Tucker is freed under the pretext of fixing a docking hatch, and manages to render the Nausicaan unconscious, but draws the attention of Kuroda, who realizes that Archer has been plotting against him all along. The transport soon docks, but when the doors open, Lieutenant Reed and Ensign Mayweather appear. The crew evacuate the transport, which is now in a decaying orbit, but Kuroda refuses to leave. Back on Enterprise, the Enolian official demands a report for his superiors. Archer tersely informs the official that he and Tucker were falsely arrested, and wonders how many others on their way to Canamar do not belong there.

== Production ==
The episode was directed by Allan Kroeker. It was written by John Shiban who previous wrote the episodes "Minefield" and "Dawn". The story idea had originally been part of the episode Judgment where Archer was sentenced to a Klingon penal colony but Brannon Braga liked "Archer on a prison transport" concept so much he wanted to make it into a separate episode, which eventually became "Canamar".
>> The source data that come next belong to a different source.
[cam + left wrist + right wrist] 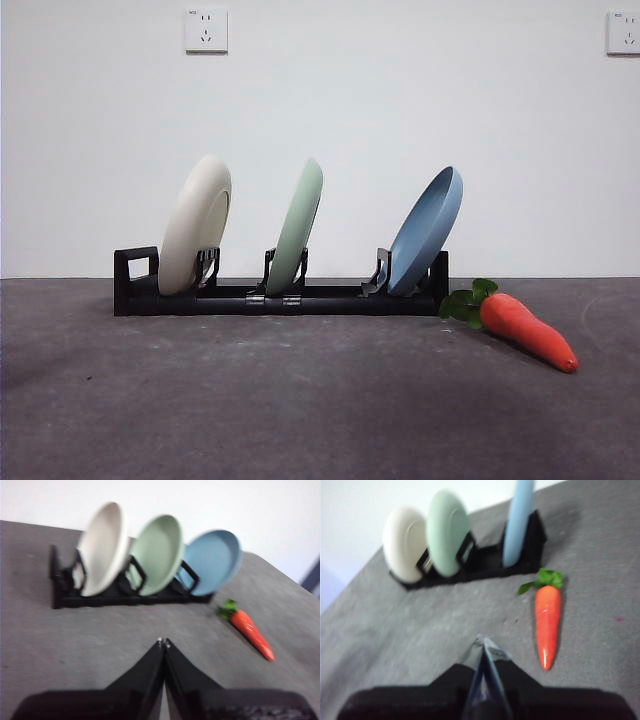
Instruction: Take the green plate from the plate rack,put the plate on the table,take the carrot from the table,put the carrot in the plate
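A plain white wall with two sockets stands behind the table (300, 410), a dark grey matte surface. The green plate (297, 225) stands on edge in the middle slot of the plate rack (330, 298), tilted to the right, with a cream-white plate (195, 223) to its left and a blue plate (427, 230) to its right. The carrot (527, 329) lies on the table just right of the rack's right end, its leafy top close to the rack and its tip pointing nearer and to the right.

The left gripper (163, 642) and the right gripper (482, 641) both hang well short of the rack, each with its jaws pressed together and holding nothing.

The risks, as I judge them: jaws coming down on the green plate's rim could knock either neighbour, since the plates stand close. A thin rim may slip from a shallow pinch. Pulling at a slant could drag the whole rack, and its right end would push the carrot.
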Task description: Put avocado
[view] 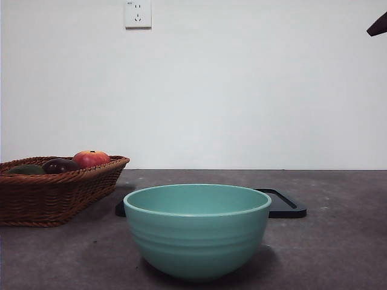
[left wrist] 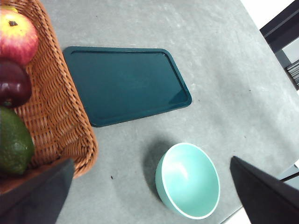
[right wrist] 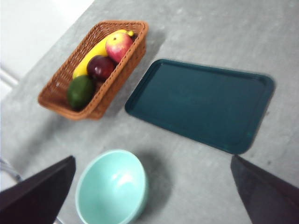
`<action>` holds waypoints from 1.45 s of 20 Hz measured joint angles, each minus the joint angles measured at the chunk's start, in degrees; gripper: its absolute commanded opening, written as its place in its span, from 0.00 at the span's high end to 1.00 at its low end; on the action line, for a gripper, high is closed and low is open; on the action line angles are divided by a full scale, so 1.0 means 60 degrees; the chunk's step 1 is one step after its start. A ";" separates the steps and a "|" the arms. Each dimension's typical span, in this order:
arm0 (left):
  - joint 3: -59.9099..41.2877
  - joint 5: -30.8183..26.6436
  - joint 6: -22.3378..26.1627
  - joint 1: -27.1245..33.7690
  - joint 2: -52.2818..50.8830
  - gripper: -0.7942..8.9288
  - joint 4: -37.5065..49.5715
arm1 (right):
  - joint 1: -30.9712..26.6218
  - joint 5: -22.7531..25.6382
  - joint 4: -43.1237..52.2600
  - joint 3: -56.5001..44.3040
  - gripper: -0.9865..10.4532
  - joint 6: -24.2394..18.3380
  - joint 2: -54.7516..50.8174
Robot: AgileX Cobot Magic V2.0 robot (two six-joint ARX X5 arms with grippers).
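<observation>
On the grey table [right wrist: 210,28] everything waits untouched, and both arms hang high above it. Largest is the dark tray [right wrist: 201,102], lying flat and bare between the basket and the table's far side, near the bowl but apart from it. Next, the wicker basket [right wrist: 60,88], holding four fruits in a row: a banana [right wrist: 93,53], a red fruit [right wrist: 118,44], a purple fruit [right wrist: 100,67] and, at the end nearest the bowl, the avocado [right wrist: 80,91]. Then the teal bowl [right wrist: 112,186], upright and with nothing in it, just clear of the tray's edge.

Left gripper [left wrist: 149,196] hovers right over the basket's corner, jaws spread wide and holding nothing, with the avocado close by one jaw. Right gripper [right wrist: 154,191] is also spread wide and holding nothing, high over the bowl and tray; it looks like the one waiting.

The pick has not begun, I'd say, and the left arm seems best placed for it. A good grasp would come straight down, jaws either side of the avocado's narrow middle, since the rounded, dull skin could roll or slip under an off-centre squeeze. Watch the basket wall on one side and the purple fruit touching on the other: little room there for a jaw. Whether bowl or tray is the target, the task does not say; both stand open.
</observation>
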 measured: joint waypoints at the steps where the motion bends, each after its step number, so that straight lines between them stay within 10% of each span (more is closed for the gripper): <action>1: 0.0000 0.0004 0.0004 0.0000 0.0000 0.31 -0.0007 | 0.0000 -0.0011 -0.0047 0.0000 0.25 -0.0004 0.0000; 7: 0.0004 -0.0168 0.0007 0.0000 0.0004 0.31 -0.0091 | 0.0000 -0.0011 -0.0066 0.0000 0.25 -0.0004 0.0000; 16: 0.0630 -0.3661 0.0175 0.0000 0.2142 0.31 -0.1475 | 0.0000 -0.0066 -0.0069 0.0000 0.25 -0.0004 0.0000; 29: 0.1184 -0.4000 0.0128 0.0000 0.7344 0.35 0.0747 | 0.0000 -0.0091 -0.0073 0.0000 0.25 -0.0004 0.0000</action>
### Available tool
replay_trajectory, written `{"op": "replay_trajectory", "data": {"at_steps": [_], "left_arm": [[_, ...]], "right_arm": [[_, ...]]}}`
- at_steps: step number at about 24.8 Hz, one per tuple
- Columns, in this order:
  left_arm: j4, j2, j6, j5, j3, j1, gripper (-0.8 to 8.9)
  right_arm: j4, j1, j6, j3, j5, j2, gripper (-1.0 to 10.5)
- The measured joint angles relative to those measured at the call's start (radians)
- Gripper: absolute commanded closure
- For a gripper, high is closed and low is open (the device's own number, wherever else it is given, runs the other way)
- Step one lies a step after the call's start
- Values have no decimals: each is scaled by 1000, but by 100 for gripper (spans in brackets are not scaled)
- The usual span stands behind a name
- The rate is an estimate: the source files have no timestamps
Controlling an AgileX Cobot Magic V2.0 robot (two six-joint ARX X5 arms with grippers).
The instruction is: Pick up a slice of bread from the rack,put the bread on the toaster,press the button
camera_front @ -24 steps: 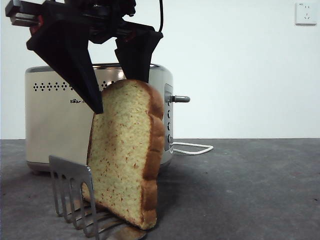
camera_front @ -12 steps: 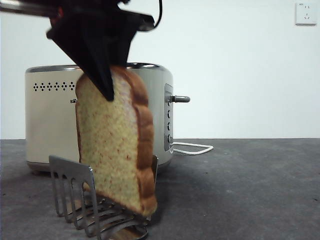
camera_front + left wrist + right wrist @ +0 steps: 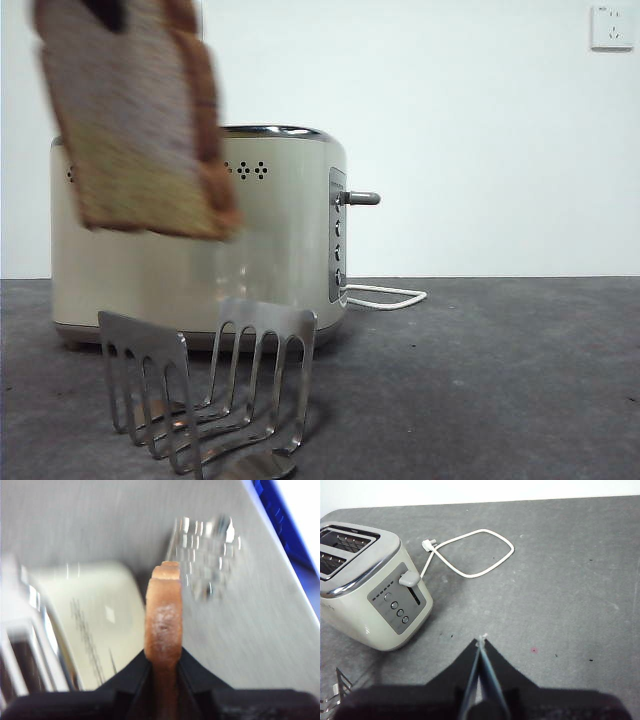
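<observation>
One slice of bread (image 3: pixel 140 120) is now up in the air, lifted clean out of the rack (image 3: pixel 205 390), where a second ago its lower edge was still sitting among the metal dividers. In the front view it hangs blurred at the upper left, in front of the toaster (image 3: pixel 280 240) and reaching above its chrome rim, and the rack below stands empty. The left gripper (image 3: pixel 164 667) is clamped on the slice, its two black jaws pinching the crust from either side, with the toaster's slots showing off to one side beneath it. So the pick is done, I'd say, and what remains is to carry the bread over a slot and lower it in. The blur suggests the arm is moving quickly, so lining the slice up edge-on with the slot looks like the fiddly part. The right gripper (image 3: pixel 481 647) waits with its jaws together, holding nothing, looking down at the grey lever knob (image 3: pixel 410 578) on the toaster's end panel and the white cord (image 3: pixel 470 550) looped beyond it.
</observation>
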Motion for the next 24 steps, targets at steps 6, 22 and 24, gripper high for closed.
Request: {"op": "replay_trajectory", "data": {"at_steps": [6, 22, 24], "left_arm": [[-93, -49, -68, -134, 174, 35, 823], [-45, 87, -76, -142, 415, 253, 823], [-16, 116, -76, -142, 415, 283, 823]], "right_arm": [[0, 0, 1, 0, -22, 0, 949], [0, 0, 0, 0, -60, 1, 949], [0, 0, 1, 0, -61, 1, 949]]}}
Filming took eight days in two blocks, six days from December 13 to December 20 and after the holidays another two days on Monday and Tuesday, January 5 and January 6, 2003.
The majority of the regular cast finished after two days of filming, Bakula and Trinneer were required for the entire shoot, most of which took place on the Enolian prison ship.

Guest star Mark Rolston who played Kuroda, previously appeared as "Lieutenant Pierce" in The Next Generation episode '"Eye of the Beholder". He found the fight scenes strenuous, and said "Scott [Bakula] and I must have spent ten hours filming the fights. And let me tell you, both of us are in our forties now so it's not quite as easy as it used to be."

Brian Tyler composed the score for the episode (and the episode Regeneration later in the season). Tyler previously scored the Sci-Fi channel mini-series Frank Herbert's Children of Dune and had replaced composer Jerry Goldsmith on the film Timeline. Some of his work had been used as a temp track and the producers decided to ask him if he would score the episode. As a Star Trek fan he agreed, with the added condition that he also get a full tour of the "Enterprise" set.

== Reception ==
Canamar was first broadcast February 26, 2003 on UPN. It had an average of 4.10 million viewers.

Michelle Erica Green at TrekToday called it "a decent action hour, and then it's over" summing up that it's not "offering much subtextual commentary on prison" and not moving "Trek's social agenda" nor "breaking new...ground...showing the gritty sides of main characters." Green said it "feels like a merger of Next Gen's 'Gambit' and Voyager's 'The Chute'" noting that "the action is well-paced and engrossing" while crediting the "good guest performances and excellent directing." Jammer's Reviews rated this 2 out of 4 stars with a brief summation of an "excellent lesson in how to spin your wheels." Jamahl Epsicokhan called it "formulaic action fluff" even though admitting it was "handsomely produced" and "slickly directed."

The Digital Fix said this episode was "fun" and compared it to a theatrical movie.

In his 2022 rewatch, Keith DeCandido of Tor.com gave it 4 out of 10.

== Awards ==
The episode was nominated for an Emmy Award in the category Outstanding Makeup For A Series (Prosthetic), but lost to Primetime Glick.

== Home media release ==
This episode was released for home media use on DVD as part of the second series box set of Star Trek: Enterprise. Season Two was released on Blu-ray Disc August 20, 2013.